Articles
In "Demystifying GraphQL Subscription Testing: A Step-by-Step Tutorial" by Shivam Bharadwaj, developers can learn how to effectively test GraphQL subscriptions. The article provides a comprehensive guide on the process, starting with setting up a testing environment and creating a subscription schema. It then delves into topics such as mocking dependencies, handling concurrent requests, and verifying subscription logic. The author emphasizes the importance of testing GraphQL subscriptions, highlighting common pitfalls and challenges that can arise during development. By following this step-by-step tutorial, developers can ensure their GraphQL APIs are robust and reliable, providing a seamless experience for users.
In "A Detailed Guide to Performance Testing GraphQL and WebSocket APIs with JMeter" by Mahtab Haider, developers can learn how to optimize the performance of their GraphQL and WebSocket APIs. The article provides a hands-on guide on using Apache JMeter to simulate a large number of concurrent requests and measure the API's response time, throughput, and error rates. The author explains how to configure JMeter for GraphQL and WebSocket testing, including setting up request bodies, headers, and variables. Additionally, the article covers common pitfalls and best practices for performance testing, such as handling authentication and rate limiting, making it a valuable resource for developers looking to ensure their APIs can handle high traffic and user loads.
Tools & Open Source
The team behind Pylon, a code-first framework for GraphQL API development, is excited to announce the release of its latest version, Pylon 2.0. Pylon takes a unique approach to GraphQL API development by inferring the schema directly from TypeScript code, eliminating the need for separate schema definitions. With Pylon 2.0, users can now benefit from support for multiple runtimes including Bun, Node.js, and Cloudflare Workers. Run `npm create pylon` to create a new Pylon project and experience its power firsthand.
Videos
The GraphQL ecosystem is vast, composed of tools and libraries in many programming languages, people and organizations from across the globe, and a plethora of maintainers, contributors and developers pulling them together. The primary mission of the GraphQL Foundation is to ensure that the GraphQL community is able to focus on the continued evolution of the specification, the shared contract that competitors and collaborators alike implement to enable maximal interoperability. This talk is to thank YOU, the GraphQL community, and highlight some of the heroes that have arisen to heed this call. Find out about their efforts over the last year improving our shared specifications, implementations, documentation, tooling, tests, and websites; about how you can get involved and help shape GraphQL to fit your organization's needs; about the support we have available; and about other community initiatives you may wish to avail yourself of.
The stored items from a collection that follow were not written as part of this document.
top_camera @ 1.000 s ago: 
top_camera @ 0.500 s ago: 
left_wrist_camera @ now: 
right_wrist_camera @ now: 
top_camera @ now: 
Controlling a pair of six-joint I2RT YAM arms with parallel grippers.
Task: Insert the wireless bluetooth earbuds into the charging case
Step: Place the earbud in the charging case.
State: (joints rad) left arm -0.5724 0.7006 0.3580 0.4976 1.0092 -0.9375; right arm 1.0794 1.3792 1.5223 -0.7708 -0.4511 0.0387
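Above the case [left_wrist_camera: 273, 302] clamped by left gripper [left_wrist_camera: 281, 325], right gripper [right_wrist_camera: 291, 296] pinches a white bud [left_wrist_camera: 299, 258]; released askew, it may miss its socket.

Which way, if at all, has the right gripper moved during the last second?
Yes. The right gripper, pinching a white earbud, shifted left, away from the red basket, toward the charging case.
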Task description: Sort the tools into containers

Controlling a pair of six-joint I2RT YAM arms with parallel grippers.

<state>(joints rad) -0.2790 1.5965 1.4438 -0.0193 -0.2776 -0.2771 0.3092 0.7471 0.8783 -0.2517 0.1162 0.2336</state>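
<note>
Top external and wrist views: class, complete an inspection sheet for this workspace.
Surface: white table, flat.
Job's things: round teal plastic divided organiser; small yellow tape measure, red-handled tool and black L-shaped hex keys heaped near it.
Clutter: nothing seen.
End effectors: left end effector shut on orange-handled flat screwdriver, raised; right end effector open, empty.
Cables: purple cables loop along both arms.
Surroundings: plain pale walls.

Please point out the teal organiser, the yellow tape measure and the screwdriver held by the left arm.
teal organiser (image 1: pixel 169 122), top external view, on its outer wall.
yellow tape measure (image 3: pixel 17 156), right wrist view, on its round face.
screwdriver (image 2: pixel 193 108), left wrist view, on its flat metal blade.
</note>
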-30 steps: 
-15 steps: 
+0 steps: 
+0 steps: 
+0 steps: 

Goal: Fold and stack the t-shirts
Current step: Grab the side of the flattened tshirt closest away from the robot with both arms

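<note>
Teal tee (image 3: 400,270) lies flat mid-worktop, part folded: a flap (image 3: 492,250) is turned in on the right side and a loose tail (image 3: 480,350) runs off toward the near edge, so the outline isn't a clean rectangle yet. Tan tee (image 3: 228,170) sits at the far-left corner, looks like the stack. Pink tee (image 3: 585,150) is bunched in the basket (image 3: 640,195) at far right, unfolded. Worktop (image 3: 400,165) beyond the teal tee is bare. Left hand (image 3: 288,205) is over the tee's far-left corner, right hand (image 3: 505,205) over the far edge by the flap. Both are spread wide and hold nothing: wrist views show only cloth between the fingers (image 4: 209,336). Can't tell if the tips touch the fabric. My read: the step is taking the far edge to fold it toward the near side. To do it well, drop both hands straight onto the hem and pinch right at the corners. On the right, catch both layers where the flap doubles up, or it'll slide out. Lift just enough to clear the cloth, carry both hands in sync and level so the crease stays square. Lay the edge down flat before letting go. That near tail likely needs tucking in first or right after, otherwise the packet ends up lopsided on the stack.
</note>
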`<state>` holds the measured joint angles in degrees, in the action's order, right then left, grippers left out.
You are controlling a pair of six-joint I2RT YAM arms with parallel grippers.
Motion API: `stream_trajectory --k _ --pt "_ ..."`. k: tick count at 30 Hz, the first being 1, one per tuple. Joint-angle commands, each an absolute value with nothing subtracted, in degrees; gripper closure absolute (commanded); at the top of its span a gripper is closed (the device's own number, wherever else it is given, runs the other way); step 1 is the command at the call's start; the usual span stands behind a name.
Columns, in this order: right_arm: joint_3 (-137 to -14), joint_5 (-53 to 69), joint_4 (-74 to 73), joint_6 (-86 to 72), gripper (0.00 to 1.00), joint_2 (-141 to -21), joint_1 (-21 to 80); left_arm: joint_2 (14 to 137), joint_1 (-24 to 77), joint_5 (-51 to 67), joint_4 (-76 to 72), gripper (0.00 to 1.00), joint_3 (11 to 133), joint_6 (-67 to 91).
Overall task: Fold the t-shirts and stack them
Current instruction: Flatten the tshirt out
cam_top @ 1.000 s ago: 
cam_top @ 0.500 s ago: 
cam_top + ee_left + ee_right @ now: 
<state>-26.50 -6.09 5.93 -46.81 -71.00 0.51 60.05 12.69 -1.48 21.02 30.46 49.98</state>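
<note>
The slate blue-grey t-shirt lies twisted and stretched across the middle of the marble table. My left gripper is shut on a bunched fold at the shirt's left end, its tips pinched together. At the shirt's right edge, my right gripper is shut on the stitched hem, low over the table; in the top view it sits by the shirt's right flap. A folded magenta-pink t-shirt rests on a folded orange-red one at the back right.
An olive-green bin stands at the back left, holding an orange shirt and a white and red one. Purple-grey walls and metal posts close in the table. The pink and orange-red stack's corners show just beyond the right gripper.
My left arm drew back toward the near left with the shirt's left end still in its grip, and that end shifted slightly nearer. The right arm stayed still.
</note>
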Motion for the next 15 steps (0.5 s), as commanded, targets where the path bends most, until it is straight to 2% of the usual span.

At Expedia Group, we leverage a "code-first" approach with GraphQL Kotlin to deliver high quality experiences to travelers globally. This means we let our implementations drive our GraphQL schema. However, our developers have a growing appetite to agree on our schema up front before diving into implementation. This talk will explore how we shifted our architecture to use a schema-first approach within a code-first framework. Overall, I aim to dispel the notion that using a code-first solution prevents us from defining schema as a first step. I will explore the advantages of doing schema review at scale, as well as highlight an open source GraphQL-Codegen plugin we built to generate Kotlin classes and interfaces from our schema definitions. I am eager to contribute to the conversation around schema-first vs code-first, which has been the topic of several GraphQLConf talks over the past few years. This approach brings a fresh perspective and should inspire folks to incorporate a schema-first mentality into their GraphQL development cycle.
Pinterest is too large to simply “rewrite our app” to use GraphQL in one fell swoop. Even migrating an individual screen takes months, at our scale this is quite challenging, like changing a plane’s engine while flying. Is GraphQL adoption destined to be difficult for large companies? Can this process be made more incremental? Unfortunately, the answer seems to be no. It's hard to imagine how components consuming GraphQL data can coexist on a page that makes network requests to a REST endpoint. And yet, we figured it out. And we had a good time, too! We designed Relay-compatible APIs that allow us to read data either from a GraphQL store or from arbitrary objects (e.g. from Redux.) So, engineers can migrate individual components within a larger tree. These components specify the data they need using a fragment, and receive GraphQL-shaped data, regardless of whether the data came from GraphQL or REST. When a component tree is fully migrated, we're able to A/B test the REST and GraphQL endpoints, and only turn on GraphQL when we're sure doing so won't degrade any metrics. And we're about to release this to open source: adopting GraphQL on the front-end has never been easier!